The required output is every line from the beginning of the entries below through the line that includes "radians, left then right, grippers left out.", copied exactly.

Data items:
-=-=-=-=-

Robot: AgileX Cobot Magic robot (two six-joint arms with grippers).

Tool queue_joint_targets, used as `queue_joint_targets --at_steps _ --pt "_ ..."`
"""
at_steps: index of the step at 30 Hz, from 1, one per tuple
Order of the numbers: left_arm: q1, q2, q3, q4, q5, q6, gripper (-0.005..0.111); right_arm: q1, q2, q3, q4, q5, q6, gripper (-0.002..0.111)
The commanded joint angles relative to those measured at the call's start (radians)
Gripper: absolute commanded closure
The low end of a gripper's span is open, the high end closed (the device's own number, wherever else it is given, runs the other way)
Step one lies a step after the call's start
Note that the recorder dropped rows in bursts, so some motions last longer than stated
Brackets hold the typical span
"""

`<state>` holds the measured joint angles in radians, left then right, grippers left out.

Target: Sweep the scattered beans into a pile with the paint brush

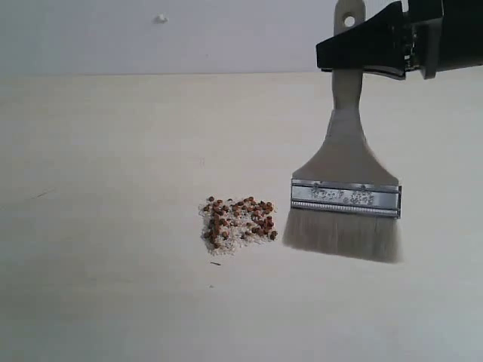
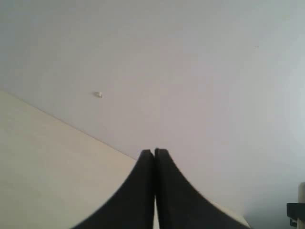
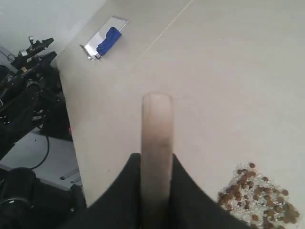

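From across the room, the wide flat paint brush (image 1: 346, 154), with its pale wooden handle, silver metal ferrule (image 1: 346, 197) and cream bristles (image 1: 341, 237), hangs upright over the pale cream tabletop (image 1: 113, 226). The black right gripper (image 1: 361, 54) is clamped on the handle high up, just under the hole at its end. The tiny reddish-brown beans (image 1: 238, 222), mixed with off-white crumbs, lie in one compact patch near the middle of the table. The bristles' near corner stands just beside the patch's right edge. I cannot tell whether the bristle tips rest on the surface or hover just off it. One thin dark sliver (image 1: 216, 263) lies apart, close below the patch.

The left arm's camera shows the black left gripper (image 2: 154, 153) with its fingers pressed together and nothing between them. It is aimed off along the table towards the grey wall (image 2: 200, 71), well clear of the work.

The right arm's camera looks down the wooden handle (image 3: 157, 138), with the right gripper (image 3: 155, 200) closed narrowly on either side of it. The beans (image 3: 259, 196) show to one side, bunched. A small blue-and-silver object (image 3: 105, 41) lies far off near the table's edge; I cannot tell what it is.

To my eye the gathering is nearly done. What remains looks like a short, light stroke inward from the right to tighten that edge without ploughing through the heap, or simply lifting the brush away.
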<state>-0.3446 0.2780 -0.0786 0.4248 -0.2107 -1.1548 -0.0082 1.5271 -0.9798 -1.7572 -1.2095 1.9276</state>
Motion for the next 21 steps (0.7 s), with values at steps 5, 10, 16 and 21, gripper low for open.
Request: queue_joint_targets --at_steps 5,10,16,21 --pt "-0.003 -0.003 0.005 0.006 -0.002 -0.001 0.107 0.003 -0.144 0.131 0.013 0.468 0.018 0.108" --pt "-0.003 -0.003 0.005 0.006 -0.002 -0.001 0.107 0.003 -0.237 0.222 0.013 0.621 0.012 0.108" --pt "-0.003 -0.003 0.005 0.006 -0.002 -0.001 0.107 0.003 -0.321 0.338 0.013 0.897 -0.049 0.108" --pt "-0.003 -0.003 0.005 0.006 -0.002 -0.001 0.107 0.003 -0.369 0.379 0.013 1.062 -0.067 0.108"
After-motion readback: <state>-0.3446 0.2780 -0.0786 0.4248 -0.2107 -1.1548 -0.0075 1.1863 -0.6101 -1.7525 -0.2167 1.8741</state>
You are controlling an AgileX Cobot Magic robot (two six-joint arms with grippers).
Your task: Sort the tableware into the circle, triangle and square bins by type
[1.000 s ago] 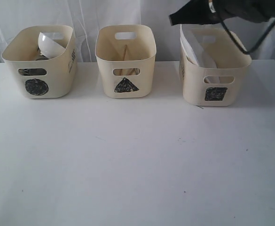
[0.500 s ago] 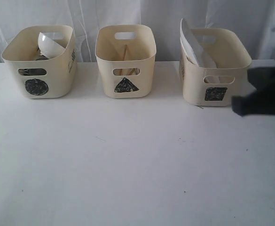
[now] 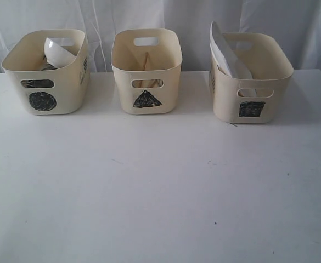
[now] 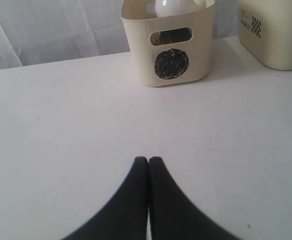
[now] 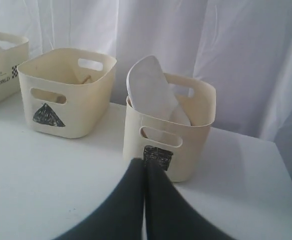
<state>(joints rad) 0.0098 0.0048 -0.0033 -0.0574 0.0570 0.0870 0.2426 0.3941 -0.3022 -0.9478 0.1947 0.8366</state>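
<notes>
Three cream bins stand in a row at the back of the white table. The circle bin [image 3: 45, 82] [image 4: 170, 55] holds the round white bowl [image 3: 58, 52] [image 4: 173, 6], with some steel showing under it. Wooden chopsticks [image 3: 146, 63] lean inside the triangle bin [image 3: 146, 82] [image 5: 66, 100]. The large square white plate [image 3: 226, 52] [image 5: 153, 95] stands tilted in the square bin [image 3: 252, 87] [image 5: 175, 145]. Both arms are out of the exterior view. My left gripper [image 4: 148, 160] is shut and empty over bare table. My right gripper [image 5: 145, 164] is shut and empty, in front of the square bin. Mugs, spoon, fork and knife are hidden.
A white curtain hangs behind the bins. The white tabletop [image 3: 160, 186] stretches in front of the bins with only small specks on it. A corner of the triangle bin [image 4: 275, 35] shows in the left wrist view.
The right arm has dropped from above the square bin, passed its right side, and left the exterior view. The plate stays in the square bin.
</notes>
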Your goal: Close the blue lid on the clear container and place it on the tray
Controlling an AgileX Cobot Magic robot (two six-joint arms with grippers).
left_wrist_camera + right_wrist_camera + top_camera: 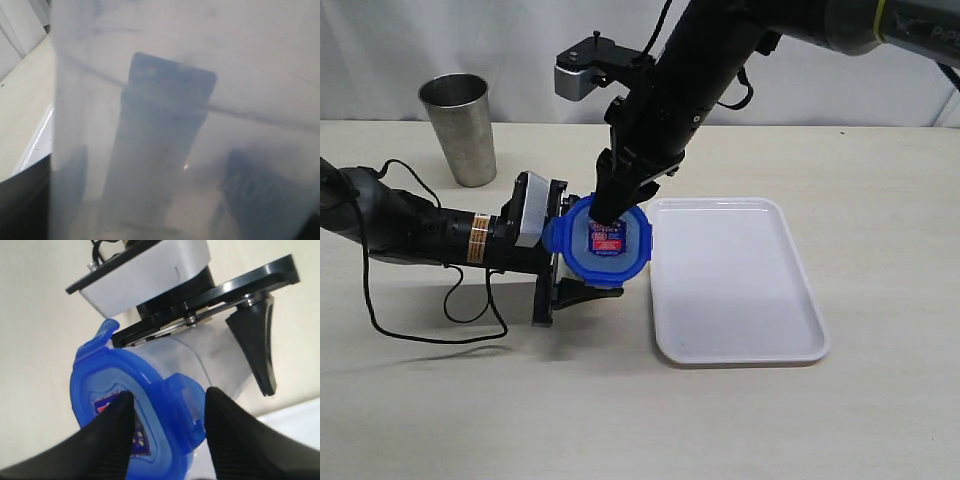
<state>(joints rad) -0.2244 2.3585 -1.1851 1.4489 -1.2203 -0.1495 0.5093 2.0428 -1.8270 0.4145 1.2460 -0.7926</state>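
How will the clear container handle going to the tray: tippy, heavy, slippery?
Likely tippy: the clear container looks narrow under the wider blue lid. Probably light: nothing shows through its translucent wall. Smooth plastic may slip in the left gripper gripping its side.

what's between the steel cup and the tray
The left gripper holding the clear container, blue lid on top, as the exterior view shows.

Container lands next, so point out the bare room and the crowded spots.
The tray is bare all over, as is the table nearest the camera. Crowded: beside the tray, around the blue lid and the clear container.
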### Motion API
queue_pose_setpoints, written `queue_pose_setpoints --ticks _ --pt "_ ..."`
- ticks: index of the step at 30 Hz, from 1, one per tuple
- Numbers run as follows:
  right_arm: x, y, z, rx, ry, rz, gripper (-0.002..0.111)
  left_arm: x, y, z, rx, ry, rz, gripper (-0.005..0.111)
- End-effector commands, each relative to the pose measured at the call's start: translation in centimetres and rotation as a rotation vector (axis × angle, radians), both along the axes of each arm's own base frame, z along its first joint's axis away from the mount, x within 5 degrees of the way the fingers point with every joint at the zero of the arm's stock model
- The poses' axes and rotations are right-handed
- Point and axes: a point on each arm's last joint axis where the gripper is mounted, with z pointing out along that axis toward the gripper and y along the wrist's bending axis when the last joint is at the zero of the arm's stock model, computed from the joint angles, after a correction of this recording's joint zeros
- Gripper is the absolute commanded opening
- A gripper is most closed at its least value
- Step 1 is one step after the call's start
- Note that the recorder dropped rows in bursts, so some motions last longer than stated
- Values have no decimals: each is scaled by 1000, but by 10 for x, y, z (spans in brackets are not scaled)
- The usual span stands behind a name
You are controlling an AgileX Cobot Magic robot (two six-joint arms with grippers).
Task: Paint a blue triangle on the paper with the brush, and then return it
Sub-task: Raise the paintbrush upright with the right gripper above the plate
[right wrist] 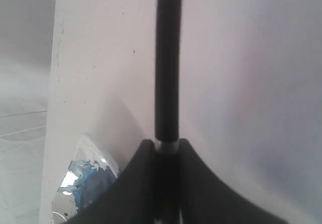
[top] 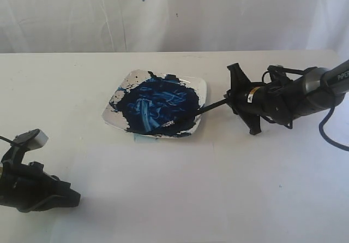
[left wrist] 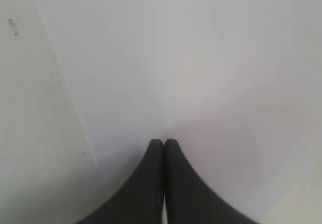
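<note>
The brush (top: 210, 107) is a thin black stick. Its dark tip lies in the blue paint on the white square plate (top: 199, 87), and its handle runs right into my right gripper (top: 235, 98). In the right wrist view that gripper (right wrist: 166, 146) is shut on the brush (right wrist: 167, 58), whose black shaft sticks out past the fingertips. My left gripper (top: 73, 199) rests at the table's front left. In its wrist view the left gripper (left wrist: 164, 142) is shut and empty over the white paper (left wrist: 201, 58). No blue triangle shows in any view.
The plate (right wrist: 83, 176), thick with dark blue paint, stands mid-table just left of the right gripper. A white curtain hangs behind the table's far edge. The paper's edge (left wrist: 65, 78) runs beside the left gripper, with off-white table beyond it.
</note>
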Motion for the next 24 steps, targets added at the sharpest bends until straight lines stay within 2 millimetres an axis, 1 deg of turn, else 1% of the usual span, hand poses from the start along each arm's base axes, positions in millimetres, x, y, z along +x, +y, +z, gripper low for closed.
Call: queue_pose_setpoints --ticks 1,7,11,14,18,24 --pt "-1 1 -3 -13 -2 18 9 -2 0 1 16 -9 -5 0" --pt "-1 1 -3 -11 -2 16 4 -2 0 1 16 -9 -5 0" --pt "1 3 0 14 -41 23 0 -2 0 1 16 -9 -5 0" --pt "4 5 6 45 -88 29 0 -2 0 1 16 -9 -5 0" --pt "8 6 10 40 -115 33 0 -2 0 1 16 -9 -5 0" --pt "16 3 22 21 -267 -1 0 -2 0 1 16 -9 -5 0"
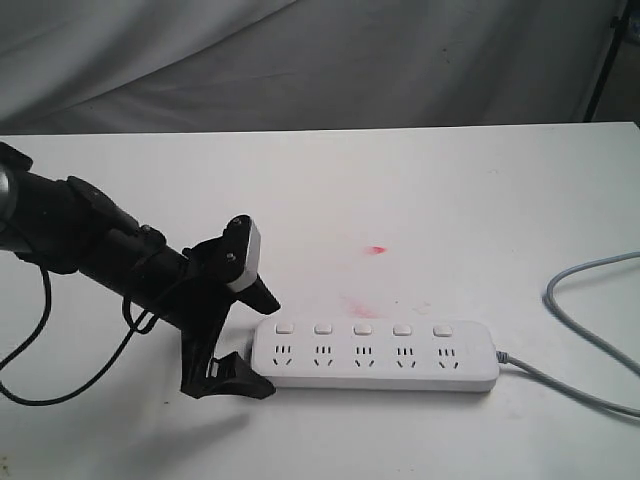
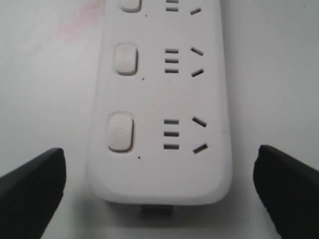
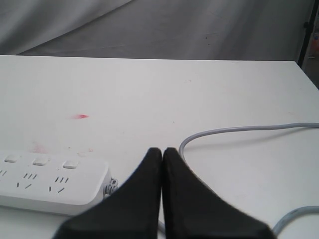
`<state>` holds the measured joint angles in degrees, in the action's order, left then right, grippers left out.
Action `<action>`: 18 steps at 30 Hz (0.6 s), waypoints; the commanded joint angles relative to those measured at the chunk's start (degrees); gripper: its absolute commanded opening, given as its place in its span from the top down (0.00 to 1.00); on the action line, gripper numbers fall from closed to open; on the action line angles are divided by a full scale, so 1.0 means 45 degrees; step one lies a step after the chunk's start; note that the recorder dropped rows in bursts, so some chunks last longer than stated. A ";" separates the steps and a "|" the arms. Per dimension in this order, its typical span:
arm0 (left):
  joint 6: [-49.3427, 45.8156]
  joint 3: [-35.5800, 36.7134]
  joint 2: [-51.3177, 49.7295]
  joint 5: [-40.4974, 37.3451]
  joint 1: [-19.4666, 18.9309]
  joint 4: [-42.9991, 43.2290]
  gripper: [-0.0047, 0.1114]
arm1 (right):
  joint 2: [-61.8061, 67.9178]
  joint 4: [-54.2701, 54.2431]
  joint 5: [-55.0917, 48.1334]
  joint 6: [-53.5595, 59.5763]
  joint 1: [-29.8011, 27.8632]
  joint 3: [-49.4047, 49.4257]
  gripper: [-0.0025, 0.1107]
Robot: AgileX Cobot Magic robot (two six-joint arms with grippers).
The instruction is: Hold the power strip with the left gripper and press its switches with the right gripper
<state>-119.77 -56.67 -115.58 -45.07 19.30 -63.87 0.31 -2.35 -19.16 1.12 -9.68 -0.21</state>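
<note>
The power strip (image 1: pixel 375 355) is laid flat on the white desk (image 1: pixel 420 190), toward the near edge in the ext. view, socket side up and lengthwise across the view. Its switches (image 1: pixel 362 328) are seen as five small white buttons in a row along the far long edge, one above each socket set. A grey cord (image 1: pixel 590 290) is led out of the strip's right end and curved away over the desk.

The left gripper (image 1: pixel 262 343) is set at the strip's free end, opp. the cord. Its jaws are spread wide – one finger is seen by the far corner, the other by the near edge. In the left wrist view the strip (image 2: pixel 159 99) is seen w/ its rounded end between the two black jaws of the gripper (image 2: pixel 159 194), and bare desk is visible on both sides, so nothing is gripped. Three switches (image 2: pixel 121 132) are shown there, beside their sockets.

The right gripper (image 3: pixel 162 159) is not caught in the ext. view. In its own wrist view the jaws are pressed together tip to tip, w/ nothing between them. They are held off the strip (image 3: pixel 50 181) – near its cord end, not touching it. Three switches (image 3: pixel 41 161) and the cord (image 3: pixel 239 130) are also seen there.

A small red mark (image 1: pixel 377 249) is noted on the desk beyond the strip, and a grey cloth (image 1: pixel 300 60) is hung behind the desk.
</note>
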 commanded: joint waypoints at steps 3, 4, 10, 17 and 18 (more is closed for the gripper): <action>-0.0040 -0.0076 -0.0361 0.0477 0.0063 -0.0064 0.14 | -0.0070 0.0022 0.0017 -0.0020 -0.0027 0.0046 0.98; -0.0040 -0.0076 -0.0359 0.0500 0.0063 -0.0064 0.14 | -0.0070 0.0022 0.0017 -0.0020 -0.0027 0.0046 0.98; -0.0040 -0.0076 -0.0359 0.0496 0.0063 -0.0421 0.16 | -0.0070 0.0022 0.0017 -0.0020 -0.0027 0.0046 0.98; -0.0040 -0.0076 -0.0359 0.0496 0.0063 -0.0448 0.44 | -0.0070 0.0022 0.0017 -0.0020 -0.0027 0.0046 0.98; -0.0040 -0.0076 -0.0359 0.0496 0.0063 -0.0448 0.48 | -0.0070 0.0022 0.0017 -0.0020 -0.0027 0.0046 0.98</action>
<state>-119.90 -56.67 -117.14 -42.94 19.30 -65.04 0.31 -2.35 -19.16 1.12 -9.68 -0.21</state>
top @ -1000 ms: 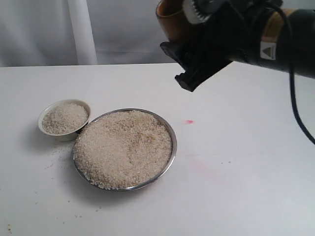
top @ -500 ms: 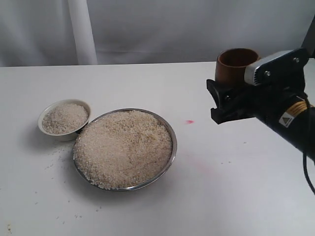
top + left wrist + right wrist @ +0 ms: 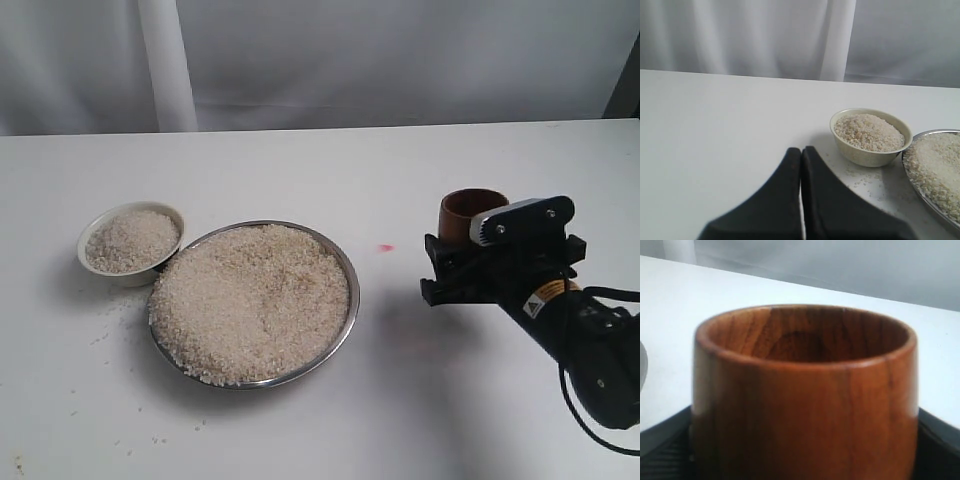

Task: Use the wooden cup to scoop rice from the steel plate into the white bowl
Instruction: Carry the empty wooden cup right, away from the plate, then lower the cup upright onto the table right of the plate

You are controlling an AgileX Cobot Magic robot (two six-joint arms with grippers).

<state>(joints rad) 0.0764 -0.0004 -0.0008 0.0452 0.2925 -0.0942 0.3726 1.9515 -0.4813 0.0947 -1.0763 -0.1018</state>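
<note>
Exterior view: the right gripper [image 3: 452,262] covers the lower half of the small reddish-brown barrel-shaped wooden cup [image 3: 470,212], so we can't tell whether its base touches the white table [image 3: 300,170]. The cup is upright, at 3 o'clock of the wide shiny steel plate [image 3: 356,300] and well apart from it. The jaws are spread wide and clamped on the cup's sides.

In the right wrist view the cup [image 3: 805,405] fills the frame, bottom cut off, inside looks empty. Only slivers of the black fingers [image 3: 665,450] show at each side.

In the left wrist view the left gripper [image 3: 801,155] has its jaws pressed together, holding nothing. The plate [image 3: 920,192] is cut by the frame edge.

The off-white rice [image 3: 250,300] is heaped to the plate's rim. The small cream-white ceramic bowl [image 3: 120,277] sits at 10 o'clock of the plate, also full. We can't tell if the rims touch.

Loose grains [image 3: 110,325] lie near the bowl. There's open table between plate and cup, with a pink mark [image 3: 384,247] on it. A white curtain [image 3: 400,60] hangs behind.
</note>
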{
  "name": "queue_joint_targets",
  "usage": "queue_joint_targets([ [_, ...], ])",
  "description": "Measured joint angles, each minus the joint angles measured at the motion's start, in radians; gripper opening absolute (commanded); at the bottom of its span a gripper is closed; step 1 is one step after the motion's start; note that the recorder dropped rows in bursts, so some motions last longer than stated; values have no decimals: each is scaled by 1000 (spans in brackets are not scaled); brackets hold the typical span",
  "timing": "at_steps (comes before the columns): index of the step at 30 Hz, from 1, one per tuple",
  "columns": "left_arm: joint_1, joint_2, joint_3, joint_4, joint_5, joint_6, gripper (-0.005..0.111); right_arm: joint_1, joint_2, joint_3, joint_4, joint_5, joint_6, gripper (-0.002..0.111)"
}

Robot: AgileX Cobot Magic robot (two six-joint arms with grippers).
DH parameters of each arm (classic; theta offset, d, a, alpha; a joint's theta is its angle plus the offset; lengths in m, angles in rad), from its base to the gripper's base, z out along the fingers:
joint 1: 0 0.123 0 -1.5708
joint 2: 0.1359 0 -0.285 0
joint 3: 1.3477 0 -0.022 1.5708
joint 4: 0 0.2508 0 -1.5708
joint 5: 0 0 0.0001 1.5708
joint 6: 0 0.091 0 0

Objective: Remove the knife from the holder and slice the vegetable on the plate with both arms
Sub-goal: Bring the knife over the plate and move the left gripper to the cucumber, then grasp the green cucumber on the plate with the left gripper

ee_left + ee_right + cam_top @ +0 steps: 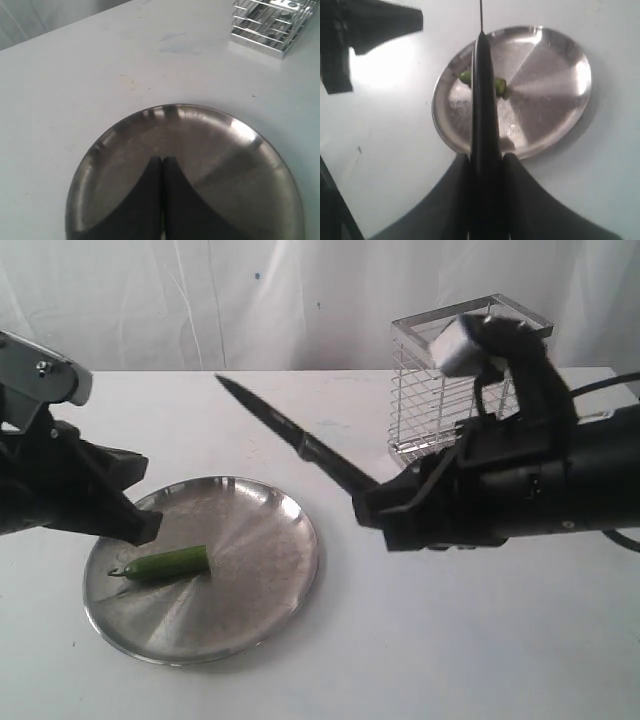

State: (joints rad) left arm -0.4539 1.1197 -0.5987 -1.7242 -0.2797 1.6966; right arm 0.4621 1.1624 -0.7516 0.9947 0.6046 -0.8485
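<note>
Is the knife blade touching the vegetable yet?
Apart. The exterior view shows the knife, held in the right gripper, angled up with clear space between its blade and the vegetable on the plate.

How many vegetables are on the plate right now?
1: a green vegetable lying near the left edge of the plate in the exterior view. The left end effector hides a little rim there.

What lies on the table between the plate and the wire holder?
Nothing: the left wrist view shows bare white table between plate and holder. In the exterior view the knife only hangs over it.
</note>
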Motion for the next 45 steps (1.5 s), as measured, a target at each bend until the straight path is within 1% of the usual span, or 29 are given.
queue_joint_targets([
  [3,0,-74,33,0,-10,16,0,99,49,5,-120,-51,130,0],
  [5,0,-95,34,0,2,53,4,157,87,5,-183,-99,210,0],
  [6,0,-100,34,0,9,82,9,180,104,5,-205,-124,241,0],
  [7,0,-101,35,0,18,113,17,213,131,5,-233,-152,284,0],
  [8,0,-101,42,0,32,152,29,251,165,5,-254,-190,323,0],
  [10,0,-83,62,0,59,231,42,311,224,5,-278,-261,383,0],
  [12,0,-60,82,0,75,260,51,354,269,5,-284,-328,422,0],
  [15,0,17,106,0,88,260,51,400,328,5,-286,-431,484,0],
  [17,0,66,106,3,74,260,51,412,346,5,-286,-453,503,0],
  [20,0,146,97,46,44,260,51,422,355,5,-286,-469,525,0],
  [27,0,354,23,170,-3,260,51,426,357,5,-286,-480,534,0],
  [33,0,510,-69,264,-109,260,53,426,357,5,-286,-478,534,0],
  [37,0,543,-118,295,-211,247,53,426,357,5,-286,-465,534,0],
  [39,0,543,-132,300,-228,245,53,426,357,5,-286,-464,534,0],
  [43,2,545,-139,307,-169,259,53,426,357,5,-286,-462,534,0],
  [45,2,547,-139,311,-167,259,53,426,357,5,-286,-455,534,0],
])
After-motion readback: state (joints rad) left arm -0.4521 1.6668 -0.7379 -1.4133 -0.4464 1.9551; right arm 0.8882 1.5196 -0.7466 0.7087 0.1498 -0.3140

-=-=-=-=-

• **ANSWER SPACE**:
Robot: AgileX Cobot Magic robot (two six-joint arms with grippers).

Tool queue_joint_targets, used as `queue_joint_targets --at_steps _ --pt "_ ..."`
"""
at_steps: index of the step at 30 Hz, from 1, one per tuple
Order of the numbers: left_arm: q1, q2, q3, q4, q5, q6, gripper (-0.005..0.111); right_arm: q1, q2, q3, q4, q5, q6, gripper (-0.002..0.111)
The commanded joint angles relative to those measured at the call's start (radians)
Gripper: absolute commanded closure
The low end of a gripper's span is open, the high end closed (the device's own number, wherever else it is given, runs the other way)
Step one lies a step after the call's start
Note that the recorder dropped rows in bursts, so some motions last longer than stated
Brackets hold the typical span
"""

`<state>` holds the measured joint angles in radians, left then right, grippers left out.

No more is needed to finish this exercise.